Invisible Unicode Characters Exploit LLMs for Covert Communication

In a striking revelation, researchers have discovered that large language models (LLMs) like Claude and Copilot can read and write invisible text, creating an ideal covert channel for malicious activities. This vulnerability arises from the Unicode standard's quirk, which allows certain characters to be recognized by AI but remain invisible to human users. The implications are significant for both security practitioners and developers, as it opens up new vectors for prompt injection and data exfiltration.

How It Works

The core of this issue lies in how Unicode handles certain characters that are non-renderable or invisible when displayed on a screen. These characters can be embedded within normal text without affecting its appearance to human readers. However, LLMs can still process these characters, making them an ideal medium for steganographic (hidden) communication.

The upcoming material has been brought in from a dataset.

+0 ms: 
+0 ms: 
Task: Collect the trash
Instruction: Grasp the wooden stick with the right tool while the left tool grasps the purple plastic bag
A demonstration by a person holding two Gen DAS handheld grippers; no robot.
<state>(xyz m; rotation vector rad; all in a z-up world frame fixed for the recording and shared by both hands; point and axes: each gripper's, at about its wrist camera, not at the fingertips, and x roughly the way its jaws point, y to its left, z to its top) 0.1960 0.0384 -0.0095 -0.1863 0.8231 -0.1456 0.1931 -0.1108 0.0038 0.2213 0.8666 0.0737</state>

• Invisible Characters: Certain Unicode characters, such as zero-width spaces and non-breaking spaces, are invisible when rendered but have distinct meanings in the context of text encoding.
• Steganography: By embedding these invisible characters within normal text, attackers can hide malicious payloads or exfiltrate sensitive data without arousing suspicion.

Real-World Impact

Joseph Thacker, an independent researcher and AI engineer at Appomni, highlighted the severity of this issue: “The fact that GPT 4.0 and Claude Opus were able to really understand those invisible tags was really mind-blowing to me and made the whole AI security space much more interesting.” The ability of these models to interpret non-renderable characters significantly expands the attack surface.

Proof-of-Concept Attacks

To demonstrate the practicality of this technique, Johann Rehberger, a researcher who coined the term "ASCII smuggling," created two proof-of-concept (POC) attacks targeting Microsoft 365 Copilot. These attacks illustrate how invisible characters can be used to extract sensitive information:

1. Sales Figures Extraction:

   • The attack searches a user's inbox for emails containing sales figures.
   • Once found, the model appends the figures in invisible characters to a URL and instructs the user to visit the link.
   • The user, unaware of the hidden content, clicks the link, sending the data to the attacker’s server.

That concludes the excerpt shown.